(DATA SHOWN)
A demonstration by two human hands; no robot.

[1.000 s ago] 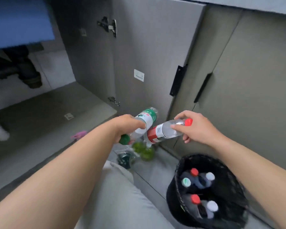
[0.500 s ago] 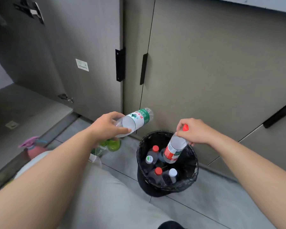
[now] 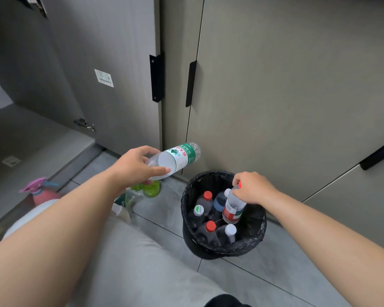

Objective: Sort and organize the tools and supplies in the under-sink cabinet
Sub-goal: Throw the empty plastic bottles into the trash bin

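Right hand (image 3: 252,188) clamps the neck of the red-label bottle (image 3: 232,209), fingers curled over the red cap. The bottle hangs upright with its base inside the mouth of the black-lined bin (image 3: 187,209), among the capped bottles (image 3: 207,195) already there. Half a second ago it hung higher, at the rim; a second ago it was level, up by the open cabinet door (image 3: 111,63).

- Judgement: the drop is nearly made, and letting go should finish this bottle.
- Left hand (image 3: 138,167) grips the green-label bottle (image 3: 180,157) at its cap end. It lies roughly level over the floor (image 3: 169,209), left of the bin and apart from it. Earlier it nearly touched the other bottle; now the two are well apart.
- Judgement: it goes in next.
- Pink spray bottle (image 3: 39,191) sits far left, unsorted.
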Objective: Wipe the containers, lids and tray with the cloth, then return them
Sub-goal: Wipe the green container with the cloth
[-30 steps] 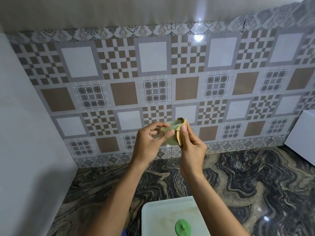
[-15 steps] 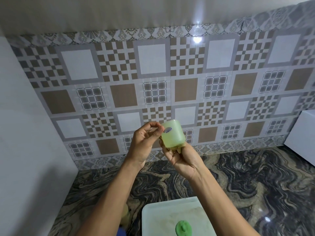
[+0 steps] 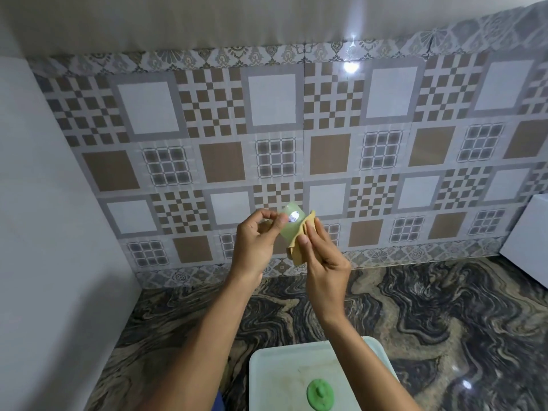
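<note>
A plain white side wall (image 3: 53, 232) fills the left. Beside it the left forearm rises from the bottom edge, and the left hand (image 3: 255, 238) is held up in front of the tiled backsplash (image 3: 207, 120). Its fingers are curled and pinch the near end of a small pale green container (image 3: 292, 225), which is tilted in the air well above the counter (image 3: 415, 307). A tan cloth (image 3: 298, 252) wraps the container's right side. The right hand (image 3: 326, 262) grips this cloth, thumb pressing it against the container, fingers behind. Below, a white tray (image 3: 278, 372) lies on the counter with a green lid (image 3: 320, 393) on it. A white box (image 3: 527, 235) stands far right.
</note>
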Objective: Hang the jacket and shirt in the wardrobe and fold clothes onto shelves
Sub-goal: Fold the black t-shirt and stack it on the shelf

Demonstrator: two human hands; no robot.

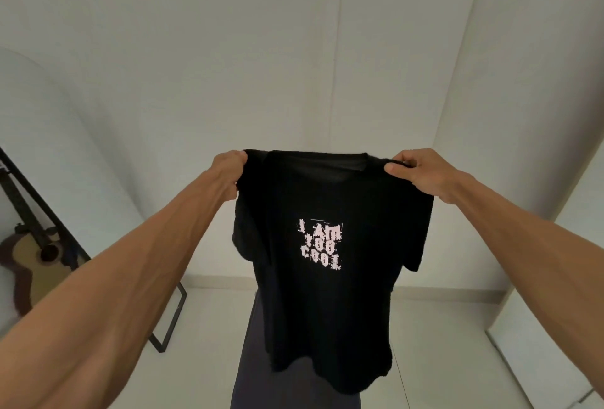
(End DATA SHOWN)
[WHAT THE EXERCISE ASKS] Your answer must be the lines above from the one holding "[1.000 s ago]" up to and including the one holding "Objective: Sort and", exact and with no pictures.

[SOLUTION]
[1.000 s ago] 
[0.500 s ago] 
[now] 

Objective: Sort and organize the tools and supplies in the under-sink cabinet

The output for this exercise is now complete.